TASK PROMPT ->
Line by line, retype the material with nothing left out.

INFORMATION SHOWN ->
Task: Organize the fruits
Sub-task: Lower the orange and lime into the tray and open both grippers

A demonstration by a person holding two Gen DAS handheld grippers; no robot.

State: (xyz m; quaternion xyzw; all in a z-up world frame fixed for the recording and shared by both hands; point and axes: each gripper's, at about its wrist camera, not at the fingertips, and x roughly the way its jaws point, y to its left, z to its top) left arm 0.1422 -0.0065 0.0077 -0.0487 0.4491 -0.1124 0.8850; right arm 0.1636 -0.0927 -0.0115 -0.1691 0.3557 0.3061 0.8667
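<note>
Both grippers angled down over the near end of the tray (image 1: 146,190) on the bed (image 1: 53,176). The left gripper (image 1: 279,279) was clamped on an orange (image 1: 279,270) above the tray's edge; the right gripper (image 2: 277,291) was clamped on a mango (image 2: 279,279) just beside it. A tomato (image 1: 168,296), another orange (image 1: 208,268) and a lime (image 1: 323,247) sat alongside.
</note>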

EXERCISE OUTPUT ->
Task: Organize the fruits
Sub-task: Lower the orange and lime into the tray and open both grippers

A demonstration by a person holding two Gen DAS handheld grippers; no robot.

State: (xyz m; quaternion xyzw; all in a z-up world frame fixed for the recording and shared by both hands; point and axes: each gripper's, at about its wrist camera, not at the fingertips, and x roughly the way its jaws point, y to its left, z to its top) left arm 0.1422 -0.0065 0.0077 -0.0487 0.4491 -0.1124 0.8850; right arm 0.1636 -0.0927 -0.0115 -0.1691 0.3557 0.3061 0.8667
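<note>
Both grippers angled down over the near end of the tray (image 1: 146,190) on the bed (image 1: 53,176). The left gripper (image 1: 279,279) was clamped on an orange (image 1: 279,270) above the tray's edge; the right gripper (image 2: 277,291) was clamped on a mango (image 2: 279,279) just beside it. A tomato (image 1: 168,296), another orange (image 1: 208,268) and a lime (image 1: 323,247) sat alongside.
</note>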

Nothing more is needed to complete the output.